→ **Work to complete**
Go through the data below and return each line where the string "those" appears.

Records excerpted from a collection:
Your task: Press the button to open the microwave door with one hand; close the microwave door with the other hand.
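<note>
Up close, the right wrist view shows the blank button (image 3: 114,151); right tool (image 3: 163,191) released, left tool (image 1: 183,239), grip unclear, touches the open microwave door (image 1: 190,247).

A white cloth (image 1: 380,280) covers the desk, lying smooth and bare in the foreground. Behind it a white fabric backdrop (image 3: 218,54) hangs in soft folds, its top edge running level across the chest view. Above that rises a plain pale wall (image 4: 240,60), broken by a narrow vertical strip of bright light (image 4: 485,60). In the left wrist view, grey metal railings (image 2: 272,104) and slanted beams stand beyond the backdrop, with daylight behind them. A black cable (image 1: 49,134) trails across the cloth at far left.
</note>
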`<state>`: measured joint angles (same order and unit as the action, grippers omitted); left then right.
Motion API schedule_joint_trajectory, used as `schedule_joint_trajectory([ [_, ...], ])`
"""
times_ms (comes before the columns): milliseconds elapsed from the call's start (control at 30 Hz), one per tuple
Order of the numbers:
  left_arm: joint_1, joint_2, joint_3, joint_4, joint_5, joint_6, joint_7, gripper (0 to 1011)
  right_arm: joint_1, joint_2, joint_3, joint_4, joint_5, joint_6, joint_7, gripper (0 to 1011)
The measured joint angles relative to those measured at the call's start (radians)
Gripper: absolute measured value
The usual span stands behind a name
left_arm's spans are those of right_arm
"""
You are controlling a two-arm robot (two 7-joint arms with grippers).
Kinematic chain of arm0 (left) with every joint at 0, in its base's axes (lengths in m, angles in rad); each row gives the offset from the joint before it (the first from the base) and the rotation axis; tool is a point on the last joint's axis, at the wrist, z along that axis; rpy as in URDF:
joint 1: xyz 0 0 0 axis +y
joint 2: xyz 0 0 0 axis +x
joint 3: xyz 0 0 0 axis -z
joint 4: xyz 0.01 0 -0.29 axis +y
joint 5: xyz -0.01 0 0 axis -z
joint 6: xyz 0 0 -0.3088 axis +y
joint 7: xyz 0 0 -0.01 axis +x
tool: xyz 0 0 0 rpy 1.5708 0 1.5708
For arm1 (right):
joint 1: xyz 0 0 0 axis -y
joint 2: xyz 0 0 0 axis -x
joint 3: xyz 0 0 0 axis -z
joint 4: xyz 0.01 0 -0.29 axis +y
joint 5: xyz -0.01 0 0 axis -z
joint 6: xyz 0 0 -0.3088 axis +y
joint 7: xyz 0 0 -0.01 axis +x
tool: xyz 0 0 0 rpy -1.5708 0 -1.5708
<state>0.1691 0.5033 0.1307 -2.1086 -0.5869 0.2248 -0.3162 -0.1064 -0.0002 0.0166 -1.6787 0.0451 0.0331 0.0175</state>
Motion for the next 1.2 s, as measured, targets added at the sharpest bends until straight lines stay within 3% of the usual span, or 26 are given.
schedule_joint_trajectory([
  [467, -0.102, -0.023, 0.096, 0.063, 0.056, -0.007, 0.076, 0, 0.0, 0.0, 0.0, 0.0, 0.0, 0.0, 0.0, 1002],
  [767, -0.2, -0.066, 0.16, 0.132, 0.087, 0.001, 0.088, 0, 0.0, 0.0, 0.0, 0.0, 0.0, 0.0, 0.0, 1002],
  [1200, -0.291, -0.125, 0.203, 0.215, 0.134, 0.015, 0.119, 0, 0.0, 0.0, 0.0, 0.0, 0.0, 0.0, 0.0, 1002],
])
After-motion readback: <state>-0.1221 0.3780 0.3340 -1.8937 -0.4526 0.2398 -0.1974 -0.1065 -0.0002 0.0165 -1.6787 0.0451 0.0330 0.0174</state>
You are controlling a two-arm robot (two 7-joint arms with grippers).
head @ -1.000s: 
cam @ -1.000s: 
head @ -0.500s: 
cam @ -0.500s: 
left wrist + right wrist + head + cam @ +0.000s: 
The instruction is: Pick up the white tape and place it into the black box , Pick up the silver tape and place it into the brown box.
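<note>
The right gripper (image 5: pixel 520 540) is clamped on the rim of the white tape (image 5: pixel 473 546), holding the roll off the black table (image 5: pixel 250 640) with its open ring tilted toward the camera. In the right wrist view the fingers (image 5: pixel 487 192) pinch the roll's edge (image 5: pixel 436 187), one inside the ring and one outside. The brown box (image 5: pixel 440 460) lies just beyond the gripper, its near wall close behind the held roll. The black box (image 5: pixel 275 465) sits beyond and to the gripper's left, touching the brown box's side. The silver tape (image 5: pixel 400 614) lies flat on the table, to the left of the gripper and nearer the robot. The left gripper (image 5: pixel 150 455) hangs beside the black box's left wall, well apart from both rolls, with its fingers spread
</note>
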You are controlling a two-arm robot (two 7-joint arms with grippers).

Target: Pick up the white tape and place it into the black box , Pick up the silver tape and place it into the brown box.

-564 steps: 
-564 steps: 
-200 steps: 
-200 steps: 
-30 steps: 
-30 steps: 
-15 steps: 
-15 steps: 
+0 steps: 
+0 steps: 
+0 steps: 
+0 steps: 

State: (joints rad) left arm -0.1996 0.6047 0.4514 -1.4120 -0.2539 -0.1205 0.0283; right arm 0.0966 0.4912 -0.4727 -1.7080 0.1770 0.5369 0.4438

→ **Result for this exercise**
The measured joint angles relative to those measured at the call's start (radians)
left_arm's spans are those of right_arm

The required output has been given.